Ainsi, les juges du fond refusent de censurer ces propos, qui sont le fruit de la liberté de création artistique même s’ils peuvent apparaître injurieux à l’égard des femmes. Par la présente décision, les juges du fond accordent davantage de force à la liberté de création artistique : bénéficiant d’un « régime de liberté renforcé ». En ce sens, le Conseil d’État admet également un traitement favorable à la liberté de création artistique dans le cadre d’une œuvre littéraire, notamment en refusant de censurer un ouvrage sur la « littérature libertine », dont certains passages portaient atteinte à la dignité des femmes (CE 2 nov. 2011, Assoc. Promouvoir, n° 341115).
En outre, l’arrêt commenté est à rapprocher d’une autre décision concernant ce même artiste, relaxé pour des faits similaires (T. cor. Paris, 12 juin 2012, n° 0909823043).
In fine, la décision de la cour d’appel de Versailles va dans le sens du projet de loi n° 2954 relatif à la liberté de la création, à l'architecture et au patrimoine qui prévoit, dans son article 1er, le principe de la liberté de création artistique.
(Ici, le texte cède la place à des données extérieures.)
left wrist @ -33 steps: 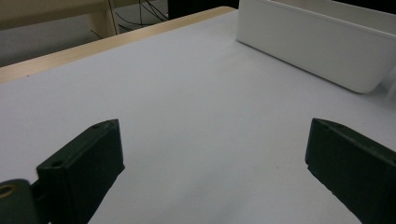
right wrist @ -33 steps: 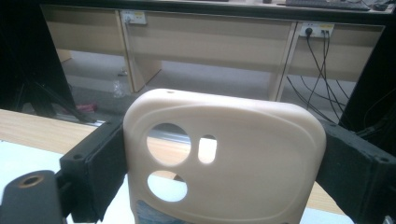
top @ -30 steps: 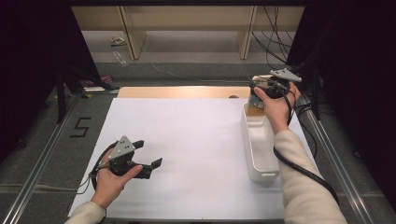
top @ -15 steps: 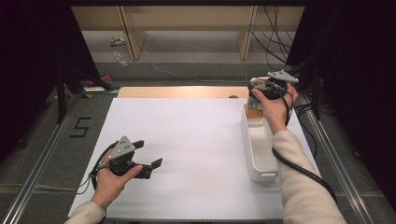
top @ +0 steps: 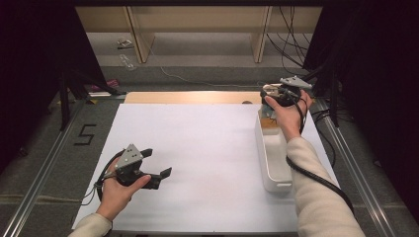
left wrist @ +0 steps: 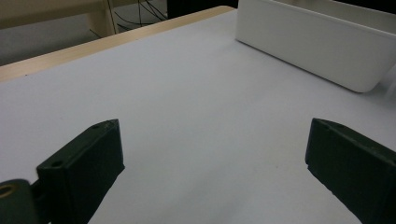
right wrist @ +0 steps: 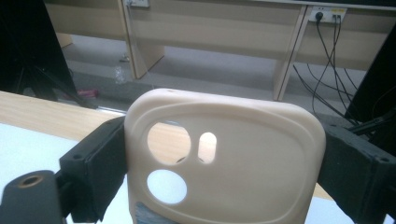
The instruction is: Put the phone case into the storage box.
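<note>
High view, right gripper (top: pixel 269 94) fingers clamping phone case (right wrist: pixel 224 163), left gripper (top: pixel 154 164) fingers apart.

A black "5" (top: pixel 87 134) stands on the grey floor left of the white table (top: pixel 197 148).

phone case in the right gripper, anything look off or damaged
Nothing stands out. The beige phone case sits upright between the right gripper jaws, its camera cutouts clean and no cracks visible; its lower end is out of frame.
</note>
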The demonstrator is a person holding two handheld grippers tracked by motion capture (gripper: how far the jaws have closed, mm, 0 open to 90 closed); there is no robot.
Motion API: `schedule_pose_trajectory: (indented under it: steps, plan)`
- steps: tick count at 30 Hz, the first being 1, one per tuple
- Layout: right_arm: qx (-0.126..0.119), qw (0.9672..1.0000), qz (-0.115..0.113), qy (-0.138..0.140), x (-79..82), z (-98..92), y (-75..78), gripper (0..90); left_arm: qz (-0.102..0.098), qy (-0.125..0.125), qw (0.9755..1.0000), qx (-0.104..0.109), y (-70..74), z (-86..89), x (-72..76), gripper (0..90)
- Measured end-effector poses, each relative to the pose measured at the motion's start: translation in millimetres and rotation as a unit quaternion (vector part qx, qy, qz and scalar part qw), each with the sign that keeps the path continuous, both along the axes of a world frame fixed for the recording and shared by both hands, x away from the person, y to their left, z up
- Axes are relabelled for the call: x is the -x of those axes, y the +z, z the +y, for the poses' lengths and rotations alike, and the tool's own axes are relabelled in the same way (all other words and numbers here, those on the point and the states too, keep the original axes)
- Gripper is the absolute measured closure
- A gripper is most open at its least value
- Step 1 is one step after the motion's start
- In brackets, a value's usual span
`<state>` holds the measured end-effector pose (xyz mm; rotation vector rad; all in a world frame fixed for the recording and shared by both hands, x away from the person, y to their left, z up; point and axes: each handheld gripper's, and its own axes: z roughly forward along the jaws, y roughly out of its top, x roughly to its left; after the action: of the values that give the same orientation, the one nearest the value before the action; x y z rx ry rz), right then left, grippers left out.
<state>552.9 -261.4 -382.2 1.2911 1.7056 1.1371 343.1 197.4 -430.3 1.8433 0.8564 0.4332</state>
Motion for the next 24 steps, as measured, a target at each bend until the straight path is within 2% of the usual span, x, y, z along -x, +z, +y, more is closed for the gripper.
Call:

Toute la question étant de savoir jusqu’où va ce principe…..
Versailles, 18 févr. 2016, n° 15/02687
Références
■ Déclaration de 1789
Article 11
« La libre communication des pensées et des opinions est un des droits les plus précieux de l'Homme : tout Citoyen peut donc parler, écrire, imprimer librement, sauf à répondre de l'abus de cette liberté dans les cas déterminés par la Loi. »
■ Convention européenne des droits de l’homme
Article 10
« Liberté d'expression. 1. Toute personne a droit à la liberté d'expression. Ce droit comprend la liberté d'opinion et la liberté de recevoir ou de communiquer des informations ou des idées sans qu'il puisse y avoir ingérence d'autorités publiques et sans considération de frontière. Le présent article n'empêche pas les États de soumettre les entreprises de radiodiffusion, de cinéma ou de télévision à un régime d'autorisations.
2. L'exercice de ces libertés comportant des devoirs et des responsabilités peut être soumis à certaines formalités, conditions, restrictions ou sanctions, prévues par la loi, qui constituent des mesures nécessaires, dans une société démocratique, à la sécurité nationale, à l'intégrité territoriale ou à la sûreté publique, à la défense de l'ordre et à la prévention du crime, à la protection de la santé ou de la morale, à la protection de la réputation ou des droits d'autrui, pour empêcher la divulgation d'informations confidentielles ou pour garantir l'autorité et l'impartialité du pouvoir judiciaire. »
■ Crim., 23 juin 2015, n° 14-83.836, D. 2016. 277, obs. E. Dreyer ; RSC 2015. 675, obs. A. Giudicelli.
■ Ass. plén., 25 juin 2010, n° 08-86.891 P, D. 2010. 1712 ; ibid. 2090, chron. V. Vigneau ; RSC 2011. 130, obs. J. Francillon.
■ CE, 2 nov. 2011, Assoc. Promouvoir, n° 341115, AJDA 2011. 2494.
■ T. cor. Paris, 12 juin 2012, n° 0909823043, D. 2012. 1679, obs. A. Tricoire ; RSC 2012. 610, obs. J. Francillon.